What everyone else said - it's a good habit to keep batteries in 'sets' through their lifetime (elastic bands are handy here). Charge and recharge the same batteries of the same type and spec together at the same time and use them in the same devices whenever possible. Batteries used together should be of the same rating, and the same brand. Manufacturers have been known to be somewhat 'flexible' in their self-rating (for marketing purposes) - cells of different brand with the same numbers on the side might not be as alike as we might want.
posted by normy at 12:00 AM on January 17, 2006

I use a Sharpie to write a unique number on pairs of batteries to keep my NiMHs in sets.
posted by zsazsa at 5:30 AM on January 17, 2006

Theoretically safe, so long as none of the cells reach discharge. In real life, best performance is given, as mentioned, by matching a set and keeping it together for the set's working life.

This would be dramatically dangerous with Lithium Ion batteries, which have this failure mode called "catch fire." However, becuase of that, you only see Li-Ion batteries in prebuilt packs, with a charge/discharge controlling circuit onboard the pack to prevent abuse.

Personally, I've mixed in emergencies, and it worked, but battery life wasn't good (the weak cell drains, and drops the pack voltage down to the point where the device starts flaking out.)

So: If you must, you can, but be gentle with them and expect shorter charge life, and shorter battery life. Best to buy a couple of new sets and keep them as batteries of (err) batteries.

(Tech note: A single cell is tied to other cells to form a battery. 1.5V Alkaline, 1.3V NiMH and 1.2V NiCads are cells. 9V Alkalines are batteries, they're 6 1.5V cells in one pack.)

(English note: Usage calls them batteries, regardless.)
posted by eriko at 5:42 AM on January 17, 2006

Do not do this, assuming the cells are in series, which they almost certainly are. The lower capacity ones will discharge first and then you will be impressing the voltage of the remaining cells across the load and the discharged cells.

That means you're reversing the voltage on the empty cells, which is invariably bad. NiCd cells will outgas (burst), NiMH probably the same, Li-Ion will catch fire. It's exactly the same as charging them backwards and probably at a much higher current than a charger would use, even in the correct direction.

So yes, it will work for a short time. Then you will destroy your cells, even though the device may appear to continue functioning since there is sufficient voltage from the remaining cells.
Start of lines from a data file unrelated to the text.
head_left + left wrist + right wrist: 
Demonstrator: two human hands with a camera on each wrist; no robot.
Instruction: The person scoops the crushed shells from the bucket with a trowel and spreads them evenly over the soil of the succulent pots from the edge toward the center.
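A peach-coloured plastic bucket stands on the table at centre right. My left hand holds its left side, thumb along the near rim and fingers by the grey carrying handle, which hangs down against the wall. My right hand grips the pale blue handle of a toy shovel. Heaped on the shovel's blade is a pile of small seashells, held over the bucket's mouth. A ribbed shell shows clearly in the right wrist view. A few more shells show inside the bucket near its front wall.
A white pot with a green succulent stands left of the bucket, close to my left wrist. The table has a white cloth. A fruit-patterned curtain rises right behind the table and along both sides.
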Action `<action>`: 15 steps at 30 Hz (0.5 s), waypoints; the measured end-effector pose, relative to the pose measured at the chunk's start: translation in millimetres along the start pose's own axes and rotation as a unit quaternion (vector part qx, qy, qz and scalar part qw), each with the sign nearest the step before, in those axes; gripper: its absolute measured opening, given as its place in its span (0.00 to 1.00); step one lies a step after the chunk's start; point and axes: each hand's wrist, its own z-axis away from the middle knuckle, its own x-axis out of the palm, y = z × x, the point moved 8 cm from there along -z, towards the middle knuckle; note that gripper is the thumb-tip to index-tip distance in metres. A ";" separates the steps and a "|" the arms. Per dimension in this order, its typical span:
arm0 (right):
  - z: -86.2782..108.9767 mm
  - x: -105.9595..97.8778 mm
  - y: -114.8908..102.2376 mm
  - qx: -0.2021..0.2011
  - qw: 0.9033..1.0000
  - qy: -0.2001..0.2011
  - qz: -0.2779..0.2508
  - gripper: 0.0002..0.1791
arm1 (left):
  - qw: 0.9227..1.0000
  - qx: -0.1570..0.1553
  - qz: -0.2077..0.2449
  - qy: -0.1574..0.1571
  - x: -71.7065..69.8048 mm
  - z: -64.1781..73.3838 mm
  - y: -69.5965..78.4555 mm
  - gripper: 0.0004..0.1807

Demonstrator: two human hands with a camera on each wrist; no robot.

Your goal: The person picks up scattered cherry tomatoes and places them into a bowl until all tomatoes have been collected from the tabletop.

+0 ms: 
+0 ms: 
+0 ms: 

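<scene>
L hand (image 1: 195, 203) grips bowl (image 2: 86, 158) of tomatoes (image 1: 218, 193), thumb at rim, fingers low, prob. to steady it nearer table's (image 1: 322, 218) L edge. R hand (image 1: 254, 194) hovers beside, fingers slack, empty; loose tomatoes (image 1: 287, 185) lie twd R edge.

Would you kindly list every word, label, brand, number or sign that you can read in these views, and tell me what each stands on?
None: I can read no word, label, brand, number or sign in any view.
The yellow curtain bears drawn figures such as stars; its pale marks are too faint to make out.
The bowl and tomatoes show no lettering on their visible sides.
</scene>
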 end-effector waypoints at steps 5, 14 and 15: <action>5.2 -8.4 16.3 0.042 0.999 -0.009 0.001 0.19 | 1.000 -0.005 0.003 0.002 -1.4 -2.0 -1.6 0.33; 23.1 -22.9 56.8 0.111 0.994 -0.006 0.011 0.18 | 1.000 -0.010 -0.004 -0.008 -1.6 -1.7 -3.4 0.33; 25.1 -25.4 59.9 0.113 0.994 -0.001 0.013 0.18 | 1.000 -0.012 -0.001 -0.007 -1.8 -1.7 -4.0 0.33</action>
Gassing/leaking cells may leak nasty fluids into your precious electronics, making it a terminal event for more than just the cells.

This is the same reason you should always charge and use your cells as a set - if you mix fresh & partially-discharged, the full ones will destroy the discharged ones. For this reason, you should always use a smart (negative delta-V, not timer) charger with individual cell monitoring that will ensure they're all full. Just because you haven't used a cell since charging doesn't mean it's properly charged, either. NiMH lose charge rapidly while sitting on the shelf - tens of % in a couple of weeks. So keep your batteries charged and if they're left for a month, do a discharge/recharge cycle.

For the same reason, do not mix cells of differing ages though they may be of the same capacity. As they age, the capacity reduces and you get the same effect.
posted by polyglot at 6:37 AM on January 19, 2006

that should be "discharge/recharge the day before you use them".